Task instructions: Restate word for word the entries below, starting with the line with "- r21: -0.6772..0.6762" and continuing through the line with "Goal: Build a". Include both of those lines and no others.

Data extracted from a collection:
——————
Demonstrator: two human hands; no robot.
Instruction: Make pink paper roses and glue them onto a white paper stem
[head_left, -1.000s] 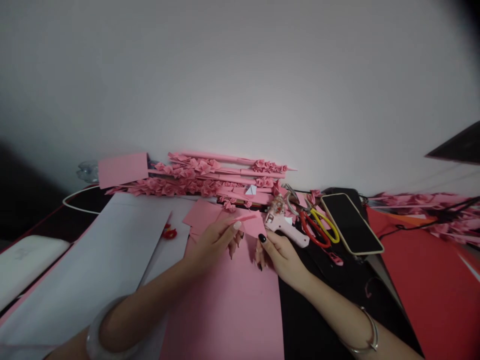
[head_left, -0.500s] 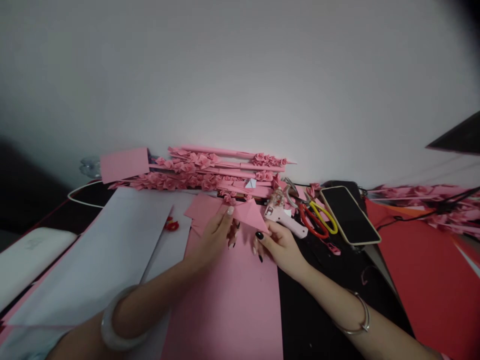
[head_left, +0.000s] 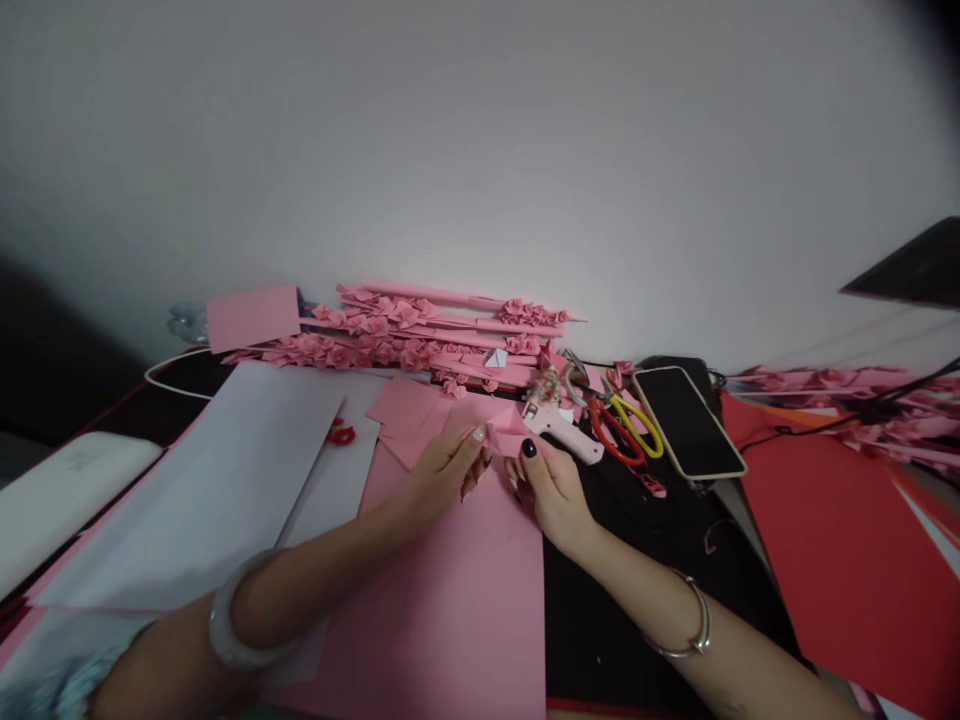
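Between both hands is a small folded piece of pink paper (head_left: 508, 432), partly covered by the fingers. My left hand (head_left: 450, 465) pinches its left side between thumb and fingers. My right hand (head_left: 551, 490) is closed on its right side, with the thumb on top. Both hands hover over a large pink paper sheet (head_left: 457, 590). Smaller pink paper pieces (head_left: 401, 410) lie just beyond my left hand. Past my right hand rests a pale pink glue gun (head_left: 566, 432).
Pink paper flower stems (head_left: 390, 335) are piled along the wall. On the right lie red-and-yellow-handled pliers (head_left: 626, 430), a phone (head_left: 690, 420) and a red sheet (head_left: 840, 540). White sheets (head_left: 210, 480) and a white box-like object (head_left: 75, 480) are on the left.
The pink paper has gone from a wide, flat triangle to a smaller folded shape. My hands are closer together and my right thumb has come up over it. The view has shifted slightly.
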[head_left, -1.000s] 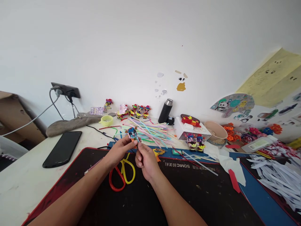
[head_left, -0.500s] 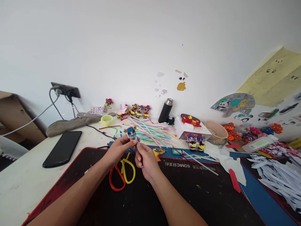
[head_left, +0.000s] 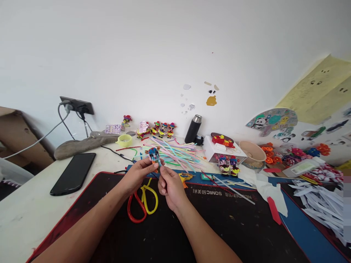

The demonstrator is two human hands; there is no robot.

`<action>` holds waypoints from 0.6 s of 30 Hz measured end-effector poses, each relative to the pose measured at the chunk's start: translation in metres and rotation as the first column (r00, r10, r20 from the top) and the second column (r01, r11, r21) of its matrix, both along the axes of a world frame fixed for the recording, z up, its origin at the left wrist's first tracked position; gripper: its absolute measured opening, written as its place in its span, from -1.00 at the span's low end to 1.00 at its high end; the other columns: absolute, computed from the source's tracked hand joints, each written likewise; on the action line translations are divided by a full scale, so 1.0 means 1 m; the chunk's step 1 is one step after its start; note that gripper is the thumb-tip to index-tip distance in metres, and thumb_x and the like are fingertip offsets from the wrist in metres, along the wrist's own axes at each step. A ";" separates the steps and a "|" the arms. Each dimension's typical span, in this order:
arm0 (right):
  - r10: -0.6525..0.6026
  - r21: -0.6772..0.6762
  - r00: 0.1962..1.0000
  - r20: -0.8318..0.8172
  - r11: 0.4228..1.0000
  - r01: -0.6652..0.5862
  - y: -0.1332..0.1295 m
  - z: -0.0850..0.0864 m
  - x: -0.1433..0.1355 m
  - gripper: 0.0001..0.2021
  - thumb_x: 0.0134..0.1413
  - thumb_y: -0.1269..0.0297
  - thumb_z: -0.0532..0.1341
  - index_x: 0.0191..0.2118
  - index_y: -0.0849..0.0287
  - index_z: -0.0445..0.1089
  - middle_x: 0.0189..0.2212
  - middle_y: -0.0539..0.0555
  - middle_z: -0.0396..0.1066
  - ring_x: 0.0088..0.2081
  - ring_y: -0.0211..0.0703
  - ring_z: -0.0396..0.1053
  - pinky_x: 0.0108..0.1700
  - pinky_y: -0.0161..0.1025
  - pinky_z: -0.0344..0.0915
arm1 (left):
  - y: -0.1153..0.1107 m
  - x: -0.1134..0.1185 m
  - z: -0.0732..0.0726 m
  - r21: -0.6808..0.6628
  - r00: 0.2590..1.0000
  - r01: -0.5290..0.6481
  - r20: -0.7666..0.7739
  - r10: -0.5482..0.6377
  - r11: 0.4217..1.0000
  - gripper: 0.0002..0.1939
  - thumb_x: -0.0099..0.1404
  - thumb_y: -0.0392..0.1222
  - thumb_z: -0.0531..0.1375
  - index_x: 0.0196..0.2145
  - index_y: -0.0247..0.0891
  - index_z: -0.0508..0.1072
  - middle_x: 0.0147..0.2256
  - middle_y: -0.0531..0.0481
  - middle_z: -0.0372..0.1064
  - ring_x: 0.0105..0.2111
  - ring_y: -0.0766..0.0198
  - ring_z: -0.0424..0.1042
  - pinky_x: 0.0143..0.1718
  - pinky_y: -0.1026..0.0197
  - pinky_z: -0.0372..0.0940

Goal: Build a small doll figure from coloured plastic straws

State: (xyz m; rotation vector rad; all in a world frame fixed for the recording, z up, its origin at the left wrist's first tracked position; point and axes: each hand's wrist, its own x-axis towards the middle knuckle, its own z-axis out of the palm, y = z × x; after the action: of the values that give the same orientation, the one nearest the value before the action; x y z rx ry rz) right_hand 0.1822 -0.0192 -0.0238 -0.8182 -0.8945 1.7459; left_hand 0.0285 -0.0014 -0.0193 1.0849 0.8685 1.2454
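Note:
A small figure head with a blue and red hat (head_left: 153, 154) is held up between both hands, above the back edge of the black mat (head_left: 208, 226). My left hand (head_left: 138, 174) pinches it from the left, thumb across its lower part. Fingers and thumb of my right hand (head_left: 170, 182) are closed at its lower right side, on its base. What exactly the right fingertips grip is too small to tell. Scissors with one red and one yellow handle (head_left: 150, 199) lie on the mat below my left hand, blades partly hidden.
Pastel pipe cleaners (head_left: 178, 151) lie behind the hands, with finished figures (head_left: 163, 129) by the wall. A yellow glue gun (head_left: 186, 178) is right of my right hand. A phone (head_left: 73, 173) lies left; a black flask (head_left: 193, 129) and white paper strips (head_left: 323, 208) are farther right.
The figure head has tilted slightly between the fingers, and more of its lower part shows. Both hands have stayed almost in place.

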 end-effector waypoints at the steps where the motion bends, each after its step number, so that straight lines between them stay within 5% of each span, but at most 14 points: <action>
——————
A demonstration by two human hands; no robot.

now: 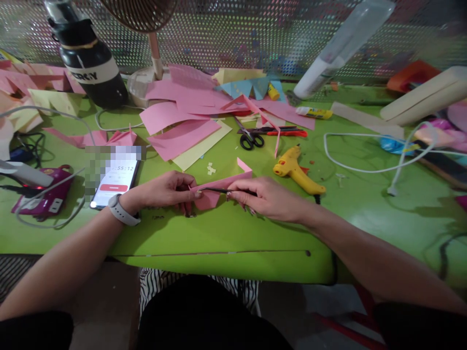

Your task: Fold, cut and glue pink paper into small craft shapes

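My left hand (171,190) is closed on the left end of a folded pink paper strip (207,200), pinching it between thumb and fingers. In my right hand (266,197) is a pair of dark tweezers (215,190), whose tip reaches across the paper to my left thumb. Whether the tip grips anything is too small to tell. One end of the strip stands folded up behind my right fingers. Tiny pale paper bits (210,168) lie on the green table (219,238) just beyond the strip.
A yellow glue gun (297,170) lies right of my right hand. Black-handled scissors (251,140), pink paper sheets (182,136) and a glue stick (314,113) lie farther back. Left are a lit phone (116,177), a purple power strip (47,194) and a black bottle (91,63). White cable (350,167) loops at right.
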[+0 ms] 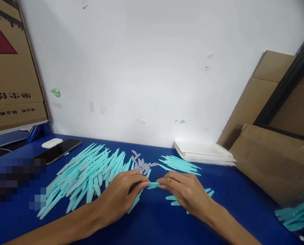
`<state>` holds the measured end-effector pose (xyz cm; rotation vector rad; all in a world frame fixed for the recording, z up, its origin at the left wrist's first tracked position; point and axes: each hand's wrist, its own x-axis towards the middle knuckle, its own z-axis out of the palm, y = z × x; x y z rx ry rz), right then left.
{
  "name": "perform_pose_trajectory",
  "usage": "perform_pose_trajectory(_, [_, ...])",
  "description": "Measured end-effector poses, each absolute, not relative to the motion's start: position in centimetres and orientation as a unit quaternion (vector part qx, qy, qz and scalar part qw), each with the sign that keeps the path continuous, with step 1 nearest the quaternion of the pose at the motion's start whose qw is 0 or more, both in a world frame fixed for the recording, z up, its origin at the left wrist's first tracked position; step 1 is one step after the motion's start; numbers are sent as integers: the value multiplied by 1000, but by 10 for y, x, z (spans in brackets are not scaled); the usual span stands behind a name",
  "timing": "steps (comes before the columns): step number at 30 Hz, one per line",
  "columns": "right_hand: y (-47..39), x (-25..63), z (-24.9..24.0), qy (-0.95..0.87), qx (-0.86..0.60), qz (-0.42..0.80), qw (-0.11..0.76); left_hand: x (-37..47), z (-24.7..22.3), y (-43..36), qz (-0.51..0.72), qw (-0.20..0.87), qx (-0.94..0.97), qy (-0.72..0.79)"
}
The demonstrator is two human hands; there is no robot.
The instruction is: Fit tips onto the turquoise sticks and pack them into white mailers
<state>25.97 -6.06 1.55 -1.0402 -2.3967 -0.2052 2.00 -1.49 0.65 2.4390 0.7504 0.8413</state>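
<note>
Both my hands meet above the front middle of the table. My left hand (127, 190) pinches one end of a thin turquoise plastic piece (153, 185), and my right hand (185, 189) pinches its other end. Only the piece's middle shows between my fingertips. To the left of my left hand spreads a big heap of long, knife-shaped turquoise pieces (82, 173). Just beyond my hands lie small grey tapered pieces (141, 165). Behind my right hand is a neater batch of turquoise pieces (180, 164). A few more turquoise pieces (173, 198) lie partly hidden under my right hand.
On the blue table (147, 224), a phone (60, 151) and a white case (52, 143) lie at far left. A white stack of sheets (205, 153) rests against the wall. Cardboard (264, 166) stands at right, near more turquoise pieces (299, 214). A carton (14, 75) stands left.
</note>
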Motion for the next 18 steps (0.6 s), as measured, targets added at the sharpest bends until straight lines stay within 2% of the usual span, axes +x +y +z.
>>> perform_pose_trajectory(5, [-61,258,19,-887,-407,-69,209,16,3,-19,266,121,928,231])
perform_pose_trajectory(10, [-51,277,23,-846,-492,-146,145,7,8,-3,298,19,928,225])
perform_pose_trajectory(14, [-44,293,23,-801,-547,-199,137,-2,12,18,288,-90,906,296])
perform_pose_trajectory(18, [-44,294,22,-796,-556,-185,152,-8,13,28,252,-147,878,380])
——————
Solved exercise:
  - r21: -0.6772..0.6762
  - r00: 0.1962..1.0000
  - r20: -0.8318..0.8172
  - r11: 0.4228..1.0000
  - r01: -0.6652..0.5862
  - y: -0.1332..0.1295 m
  - z: -0.0850..0.0864 m
  - x: -0.1433..0.1355 m
  - gripper: 0.0001..0.2021
  - thumb_x: 0.0134..0.1413
  - thumb_y: -0.1269..0.0297
  - thumb_z: -0.0532..0.1341
  - index_x: 0.0191..0.2118
  - index_y: -0.0849..0.0287
  - index_z: -0.0445..0.1089
  - middle_x: 0.0189..0.2212
  - middle_y: -0.0539..0.0555
  - middle_z: -0.0396..0.1066
  - ring_x: 0.0088..0.2081
  - ring_y: -0.0211..0.0703
  - ring_z: -0.0396..0.1053
  - pinky_x: 0.0108..0.1700
  - pinky_y: -0.0161..0.1025
  - pinky_z: -0.0344..0.0915
arm1 (left):
  - y: -0.1153..0.1107 m
  - x: -0.1134..0.1185 m
  - z: -0.0732..0.0726 m
  - r21: -0.6808..0.6628
  - r00: 0.2590..1.0000
  - r01: -0.5290..0.6481
  - r20: -0.7666..0.7739
  - r10: -0.5482..0.6377
  - r11: 0.4217..1.0000
  - gripper: 0.0002..0.1939
  - thumb_x: -0.0099..0.1404
  - thumb_y: -0.0392..0.1222
  - thumb_z: -0.0531..0.1375
  - index_x: 0.0196..0.2145
  - index_y: -0.0247..0.0891
  - index_z: -0.0508..0.1072
  - middle_x: 0.0147..0.2256
  - middle_y: -0.0531..0.0481
  - middle_z: -0.0372..0.1064
  - ring_x: 0.0105..0.2111
  - ring_y: -0.0766..0.0198
  - ring_z: -0.0424..0.1042
  - pinky_x: 0.0143..0.1718
  - pinky_y: -0.1026..0.0197
  - pinky_z: -0.0372..0.0940

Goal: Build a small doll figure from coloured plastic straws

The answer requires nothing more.